What you are asked to do :: Would you reproduce exactly the lines below from the one holding "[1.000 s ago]" through the one holding "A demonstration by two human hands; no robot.", inclusive, and no others?

Study material ::

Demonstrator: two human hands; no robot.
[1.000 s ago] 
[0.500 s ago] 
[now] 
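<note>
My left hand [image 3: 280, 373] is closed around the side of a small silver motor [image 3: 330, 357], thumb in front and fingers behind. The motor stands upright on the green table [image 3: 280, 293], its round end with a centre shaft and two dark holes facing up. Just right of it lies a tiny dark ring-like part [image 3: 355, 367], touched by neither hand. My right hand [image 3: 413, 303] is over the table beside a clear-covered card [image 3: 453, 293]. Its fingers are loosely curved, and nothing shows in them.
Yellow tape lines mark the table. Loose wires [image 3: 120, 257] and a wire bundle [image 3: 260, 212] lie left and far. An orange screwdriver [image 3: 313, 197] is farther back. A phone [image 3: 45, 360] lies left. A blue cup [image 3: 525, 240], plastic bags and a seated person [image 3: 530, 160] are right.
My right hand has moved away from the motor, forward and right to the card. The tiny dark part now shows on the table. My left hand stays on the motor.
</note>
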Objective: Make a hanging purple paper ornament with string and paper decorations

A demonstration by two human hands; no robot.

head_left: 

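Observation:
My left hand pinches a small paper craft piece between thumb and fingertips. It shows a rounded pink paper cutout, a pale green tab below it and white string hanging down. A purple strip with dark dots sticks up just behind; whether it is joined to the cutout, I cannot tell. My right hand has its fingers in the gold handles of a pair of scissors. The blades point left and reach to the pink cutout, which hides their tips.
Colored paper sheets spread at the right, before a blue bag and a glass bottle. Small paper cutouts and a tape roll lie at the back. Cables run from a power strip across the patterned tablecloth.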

Result for this exercise ::
[1.000 s ago] 
[0.500 s ago] 
[now] 
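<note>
My left hand [image 3: 280, 373] is closed around the side of a small silver motor [image 3: 330, 357], thumb in front and fingers behind. The motor stands upright on the green table [image 3: 280, 293], its round end with a centre shaft and two dark holes facing up. Just right of it lies a tiny dark ring-like part [image 3: 355, 367], touched by neither hand. My right hand [image 3: 413, 303] is over the table beside a clear-covered card [image 3: 453, 293]. Its fingers are loosely curved, and nothing shows in them.
Yellow tape lines mark the table. Loose wires [image 3: 120, 257] and a wire bundle [image 3: 260, 212] lie left and far. An orange screwdriver [image 3: 313, 197] is farther back. A phone [image 3: 45, 360] lies left. A blue cup [image 3: 525, 240], plastic bags and a seated person [image 3: 530, 160] are right.
My right hand has moved away from the motor, forward and right to the card. The tiny dark part now shows on the table. My left hand stays on the motor.
</note>
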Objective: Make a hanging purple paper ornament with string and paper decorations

A demonstration by two human hands; no robot.

Exercise complete, with nothing further to add.